Friday, October 29, 2010

Bacon Cheese Pull-Aparts

1 egg
2 tablespoons milk
1 (16.3-oz.) can Grands!® Flaky Layers Refrigerated Biscuits
1 (2.1-oz.) pkg. precooked bacon, cut into 1/2-inch pieces (or you can use bacon bits!)
3 oz. (3/4 cup) shredded Cheddar cheese
1/4 cup finely chopped green onions (4 medium)

In your 9 x 13 casserole dish, beat egg and milk with wire whisk until smooth.


Separate dough into 8 biscuits; cut each into quarters. Gently stir biscuit pieces into egg mixture to coat evenly. Fold in bacon, cheese and onions. Arrange biscuit pieces in single layer.

Bake in a preheated 350° oven for 23 to 28 minutes or until golden brown. Cut into squares. Enjoy!

**try this with all different types of shredded cheese! No time to chop onions? Sprinkle onion powder lightly over all after biscuits have been arranged in the single layer.

Tuesday, October 26, 2010

Spinach Casserole

1 (16 oz) carton cottage cheese
8 oz sharp cheddar cheese, grated
1 (10 oz) package chopped spinach, drained
3 eggs

Break open eggs into your 8 x 8 baker and beat well. Add remaining ingredients and mix well.

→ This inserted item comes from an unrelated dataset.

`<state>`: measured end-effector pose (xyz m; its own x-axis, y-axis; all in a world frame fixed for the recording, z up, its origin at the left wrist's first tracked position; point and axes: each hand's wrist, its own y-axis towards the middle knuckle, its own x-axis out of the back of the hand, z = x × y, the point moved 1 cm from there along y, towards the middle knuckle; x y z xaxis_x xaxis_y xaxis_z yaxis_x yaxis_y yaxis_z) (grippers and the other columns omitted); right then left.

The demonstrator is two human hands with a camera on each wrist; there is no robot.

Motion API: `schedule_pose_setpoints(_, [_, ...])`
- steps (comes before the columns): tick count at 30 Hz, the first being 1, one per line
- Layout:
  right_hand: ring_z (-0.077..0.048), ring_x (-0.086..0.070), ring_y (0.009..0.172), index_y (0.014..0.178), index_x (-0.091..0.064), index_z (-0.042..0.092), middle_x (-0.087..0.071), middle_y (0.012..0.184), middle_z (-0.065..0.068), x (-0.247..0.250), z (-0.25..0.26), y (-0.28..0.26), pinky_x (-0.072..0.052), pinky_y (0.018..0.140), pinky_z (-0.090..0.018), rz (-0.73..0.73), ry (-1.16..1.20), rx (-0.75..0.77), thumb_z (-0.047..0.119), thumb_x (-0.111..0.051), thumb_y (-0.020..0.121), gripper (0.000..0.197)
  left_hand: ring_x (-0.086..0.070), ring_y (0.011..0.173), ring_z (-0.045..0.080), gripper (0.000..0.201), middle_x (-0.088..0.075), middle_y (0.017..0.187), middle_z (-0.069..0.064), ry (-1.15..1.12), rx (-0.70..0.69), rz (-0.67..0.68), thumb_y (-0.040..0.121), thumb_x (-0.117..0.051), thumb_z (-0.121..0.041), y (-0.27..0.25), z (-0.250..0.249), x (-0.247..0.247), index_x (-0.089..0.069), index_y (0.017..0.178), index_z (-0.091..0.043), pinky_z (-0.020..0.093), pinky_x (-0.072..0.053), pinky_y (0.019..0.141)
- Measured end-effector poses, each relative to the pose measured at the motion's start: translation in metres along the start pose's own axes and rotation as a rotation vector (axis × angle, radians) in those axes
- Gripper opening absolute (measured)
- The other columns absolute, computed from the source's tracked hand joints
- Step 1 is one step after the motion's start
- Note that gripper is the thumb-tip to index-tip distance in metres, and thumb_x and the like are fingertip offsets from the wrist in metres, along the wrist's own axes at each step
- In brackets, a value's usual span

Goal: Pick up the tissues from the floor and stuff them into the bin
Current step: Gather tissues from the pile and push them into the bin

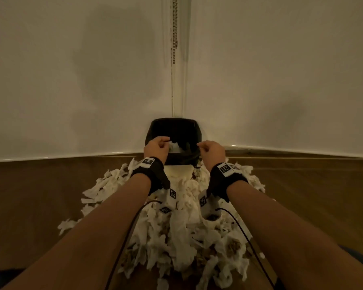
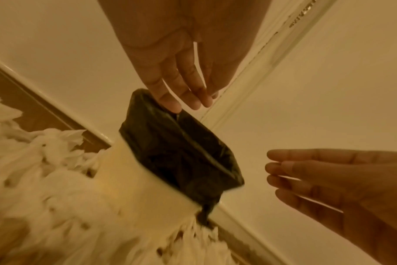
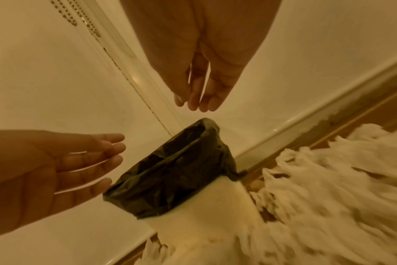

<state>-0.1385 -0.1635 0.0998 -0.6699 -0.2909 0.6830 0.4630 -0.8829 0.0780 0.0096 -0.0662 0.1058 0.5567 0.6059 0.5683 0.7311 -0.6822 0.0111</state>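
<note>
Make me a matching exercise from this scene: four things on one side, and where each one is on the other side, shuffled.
Things:
1. black plastic bin liner
2. crumpled white tissues
3. beaded metal chain
4. brown wooden floor

Places:
A. hanging in the wall corner
B. folded over the rim of the cream bin
C. under the heap
D. heaped in front of the bin

Pairs: 1-B, 2-D, 3-A, 4-C.
</note>
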Motion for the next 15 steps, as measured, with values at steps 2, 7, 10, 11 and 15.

Bake 45 minutes in a preheated 350 degree oven. Enjoy!

**Use lowfat or nonfat cheeses in this dish for a healthy alternative. You can also substitute a 10 oz package of any other vegetable if you're not fond of spinach :)

Saturday, October 23, 2010

Souffle Potato

2 2/3 cups mashed potato mix
1 egg, beaten
1 (2.8 oz) can French fried onion rings
1/2 cup shredded cheddar cheese

in your 8 x 8 baker or casserole dish/tortilla warmer, prepare mashed potato mix according to package directions. Add egg and onions and stir until blended. Level out in pan.

Sprinkle with cheese. Bake uncovered in a preheated 350 degree oven for 5 minutes. Serves 6. Enjoy!

Thursday, October 21, 2010

Pumpkin Cheesecake

This is a great variation of the Sopapilla Cheesecake done in an earlier post. This one is just in time for the holidays!

2 cans crescent rolls (8 count each)
1 (8 oz) cream cheese, softened
1 can pumpkin
1/2 cup sugar
1/2 cup brown sugar
1 tsp. vanilla
Cinnamon
Pecans, finely chopped or ground, amount varies by personal preference

Lay crescent rolls out in your hospitality set, 6 on each long side, 2 on each end, with the fat part of the triangle in the center of the dish and the points hanging over the edges.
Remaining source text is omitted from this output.